INSTRUCTIONS FOR THE TASK: Go through the data below and return each line where the string "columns" occurs.

INFORMATION SUPPLIED:
--- START ---

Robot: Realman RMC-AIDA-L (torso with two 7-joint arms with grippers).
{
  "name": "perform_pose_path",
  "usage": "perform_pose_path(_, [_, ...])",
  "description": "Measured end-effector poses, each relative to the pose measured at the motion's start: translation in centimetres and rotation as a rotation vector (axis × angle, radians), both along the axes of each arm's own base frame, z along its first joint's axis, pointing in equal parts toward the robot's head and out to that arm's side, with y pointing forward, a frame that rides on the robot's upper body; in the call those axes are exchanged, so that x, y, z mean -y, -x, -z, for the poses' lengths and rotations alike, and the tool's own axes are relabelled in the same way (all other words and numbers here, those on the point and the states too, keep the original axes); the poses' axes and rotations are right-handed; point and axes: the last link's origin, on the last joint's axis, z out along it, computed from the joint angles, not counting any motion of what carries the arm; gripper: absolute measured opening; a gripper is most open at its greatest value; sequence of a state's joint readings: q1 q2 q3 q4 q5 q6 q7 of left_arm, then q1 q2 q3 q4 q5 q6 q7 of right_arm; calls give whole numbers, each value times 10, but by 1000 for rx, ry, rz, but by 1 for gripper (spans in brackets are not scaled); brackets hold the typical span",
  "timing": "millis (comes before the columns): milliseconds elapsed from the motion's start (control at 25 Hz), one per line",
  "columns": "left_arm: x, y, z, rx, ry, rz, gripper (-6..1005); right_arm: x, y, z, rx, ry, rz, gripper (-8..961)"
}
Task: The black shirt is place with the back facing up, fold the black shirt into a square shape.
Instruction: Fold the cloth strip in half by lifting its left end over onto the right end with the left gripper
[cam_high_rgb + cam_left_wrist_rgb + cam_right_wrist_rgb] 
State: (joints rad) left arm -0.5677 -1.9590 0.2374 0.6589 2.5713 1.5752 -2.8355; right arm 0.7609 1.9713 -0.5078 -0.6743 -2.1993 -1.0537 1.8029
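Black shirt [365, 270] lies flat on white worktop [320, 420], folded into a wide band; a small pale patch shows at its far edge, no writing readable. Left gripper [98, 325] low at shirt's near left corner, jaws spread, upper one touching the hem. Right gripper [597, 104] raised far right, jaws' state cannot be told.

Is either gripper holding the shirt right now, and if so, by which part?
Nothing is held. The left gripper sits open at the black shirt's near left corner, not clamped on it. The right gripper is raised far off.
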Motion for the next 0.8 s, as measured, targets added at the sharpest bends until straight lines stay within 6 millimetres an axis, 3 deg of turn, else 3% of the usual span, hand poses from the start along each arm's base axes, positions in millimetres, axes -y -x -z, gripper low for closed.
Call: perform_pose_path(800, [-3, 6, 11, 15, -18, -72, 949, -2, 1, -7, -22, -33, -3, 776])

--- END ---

WORKED SOLUTION:
  "timing": "millis (comes before the columns): milliseconds elapsed from the motion's start (control at 25 Hz), one per line",
  "columns": "left_arm: x, y, z, rx, ry, rz, gripper (-6..1005); right_arm: x, y, z, rx, ry, rz, gripper (-8..961)"

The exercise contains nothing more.